Linux Btrfs filesystem development
 help / color / mirror / Atom feed
From: Anand Jain <anand.jain@oracle.com>
To: Peter Grandi <pg@btrfs.list.sabi.co.UK>,
	Linux fs Btrfs <linux-btrfs@vger.kernel.org>
Subject: Re: Unexpected raid1 behaviour
Date: Mon, 18 Dec 2017 16:49:51 +0800	[thread overview]
Message-ID: <be7e5573-4247-89bd-00f0-7d84120ce582@oracle.com> (raw)
In-Reply-To: <23094.37316.66397.431081@tree.ty.sabi.co.uk>



> Put another way, the multi-device design is/was based on the
> demented idea that block-devices that are missing are/should be
> "remove"d, so that a 2-device volume with a 'raid1' profile
> becomes a 1-device volume with a 'single'/'dup' profile, and not
> a 2-device volume with a missing block-device and an incomplete
> 'raid1' profile, 

  Agreed. IMO degraded-raid1-single-chunk is an accidental feature
  caused by [1], which we should revert back, since..
    - balance (to raid1 chunk) may fail if FS is near full
    - recovery (to raid1 chunk) will take more writes as compared
      to recovery under degraded raid1 chunks

  [1]
  commit 95669976bd7d30ae265db938ecb46a6b7f8cb893
  Btrfs: don't consider the missing device when allocating new chunks

  There is an attempt to fix it [2], but will certainly takes time as
  there are many things to fix around this.

  [2]
  [PATCH RFC] btrfs: create degraded-RAID1 chunks

 > even if things have been awkwardly moving in
 > that direction in recent years.
> Note the above is not totally accurate today because various
> hacks have been introduced to work around the various issues.
  May be you are talking about [3]. Pls note its a workaround
  patch (which I mentioned in its original patch). Its nice that
  we fixed the availability issue through this patch and the
  helper function it added also helps the other developments.
  But for long term we need to work on [2].

  [3]
  btrfs: Introduce a function to check if all chunks a OK for degraded 
rw mount

>> Thus, if a device disappears, to get it back you really have
>> to reboot, or at least unload/reload the btrfs kernel module,
>> in ordered to clear the stale device state and have btrfs
>> rescan and reassociate devices with the matching filesystems.
> 
> IIRC that is not quite accurate: a "missing" device can be
> nowadays "replace"d (by "devid") or "remove"d, the latter
> possibly implying profile changes:
 >
>    https://btrfs.wiki.kernel.org/index.php/Using_Btrfs_with_Multiple_Devices#Using_add_and_delete
> 
> Terrible tricks like this also work:
> 
>    https://www.spinics.net/lists/linux-btrfs/msg48394.html

  Its replace, which isn't about bringing back a missing disk.
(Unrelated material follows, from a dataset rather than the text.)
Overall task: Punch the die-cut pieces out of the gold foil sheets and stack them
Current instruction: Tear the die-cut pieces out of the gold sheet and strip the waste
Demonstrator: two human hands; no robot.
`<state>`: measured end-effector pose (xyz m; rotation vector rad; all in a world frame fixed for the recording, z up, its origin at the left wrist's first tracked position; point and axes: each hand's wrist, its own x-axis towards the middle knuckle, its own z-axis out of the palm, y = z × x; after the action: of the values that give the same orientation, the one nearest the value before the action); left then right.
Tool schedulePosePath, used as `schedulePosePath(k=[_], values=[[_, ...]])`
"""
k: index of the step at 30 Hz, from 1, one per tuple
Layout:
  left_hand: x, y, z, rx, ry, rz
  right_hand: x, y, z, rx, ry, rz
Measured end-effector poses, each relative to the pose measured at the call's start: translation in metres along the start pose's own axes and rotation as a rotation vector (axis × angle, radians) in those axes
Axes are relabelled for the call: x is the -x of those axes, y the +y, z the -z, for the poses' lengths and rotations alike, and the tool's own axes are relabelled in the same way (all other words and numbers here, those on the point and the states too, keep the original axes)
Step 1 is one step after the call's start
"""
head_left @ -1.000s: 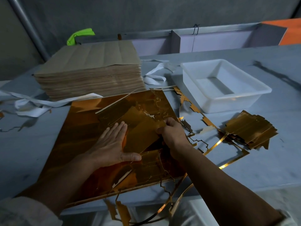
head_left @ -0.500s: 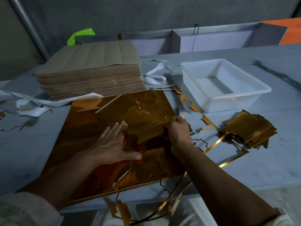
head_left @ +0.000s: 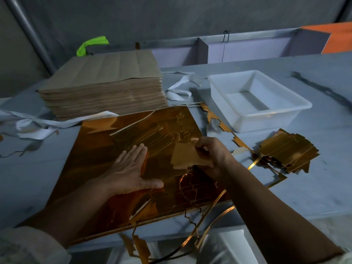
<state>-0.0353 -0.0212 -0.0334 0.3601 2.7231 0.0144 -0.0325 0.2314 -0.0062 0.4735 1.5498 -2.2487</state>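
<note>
Your left hand (head_left: 131, 170) lay flat, palm down, fingers straight and close together, thumb splayed out to the right. Left forearm ran in from lower left. Your right hand (head_left: 213, 155) had its fingers curled, pinching a die-cut piece (head_left: 187, 157) by one edge. Right forearm ran in from lower right.

1 white plastic tub (head_left: 266, 121) rests on the grey table (head_left: 314, 187). White strips (head_left: 178, 92) lie just left of it. A green object (head_left: 91, 44) shows far behind-left and an orange panel (head_left: 339, 37) behind-right.

The gold foil sheet (head_left: 99, 168) lies flat, partly punched. 1 loose piece (head_left: 184, 157) tilts above its right side. A messy stack of pieces (head_left: 287, 149) lies farther right.
</note>
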Motion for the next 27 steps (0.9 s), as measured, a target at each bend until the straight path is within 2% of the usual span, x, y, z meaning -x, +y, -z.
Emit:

>> Meanwhile, as mentioned above, there's active work on proper
>> dynamic btrfs device tracking and management. It may or may
>> not be ready for 4.16, but once it goes in, btrfs should
>> properly detect a device going away and react accordingly,
> 
> I haven't seen that, but I doubt that it is the radical redesign
> of the multi-device layer of Btrfs that is needed to give it
> operational semantics similar to those of MD RAID, and that I
> have vaguely described previously.

  I agree that btrfs volume manager is incomplete in view of
  data center RAS requisites, there are couple of critical
  bugs and inconsistent design between raid profiles, but I
  doubt if it needs a radical redesign.

  Pls take a look at [4], comments are appreciated as usual.
  I have experimented with two approaches and both are reasonable. -
  There isn't any harm to leave failed disk opened (but stop any
  new IO to it). And there will be udev
  'btrfs dev forget --mounted <dev>' call when device disappears
  so that we can close the device.
  In the 2nd approach, close the failed device right away when disk
  write fails, so that we continue to have only two device states.
  I like the latter.

>> and it should detect a device coming back as a different
>> device too.
> 
> That is disagreeable because of poor terminology: I guess that
> what was intended that it should be able to detect a previous
> member block-device becoming available again as a different
> device inode, which currently is very dangerous in some vital
> situations.

  If device disappears, the patch [4] will completely take out the
  device from btrfs, and continues to RW in degraded mode.
  When it reappears then [5] will bring it back to the RW list.

   [4]
   btrfs: introduce device dynamic state transition to failed
   [5]
   btrfs: handle dynamically reappearing missing device

  From the btrfs original design, it always depends on device SB
  fsid:uuid:devid so it does not matter about the device
  path or device inode or device transport layer. For eg. Dynamically
  you can bring a device under different transport and it will work
  without any down time.


 > That would be trivial if the complete redesign of block-device
 > states of the Btrfs multi-device layer happened, adding an
 > "active" flag to an "accessible" flag to describe new member
 > states, for example.

  I think you are talking about BTRFS_DEV_STATE.. But I think
  Duncan is talking about the patches which I included in my
  reply.

Thanks, Anand


  parent reply	other threads:[~2017-12-18  8:54 UTC|newest]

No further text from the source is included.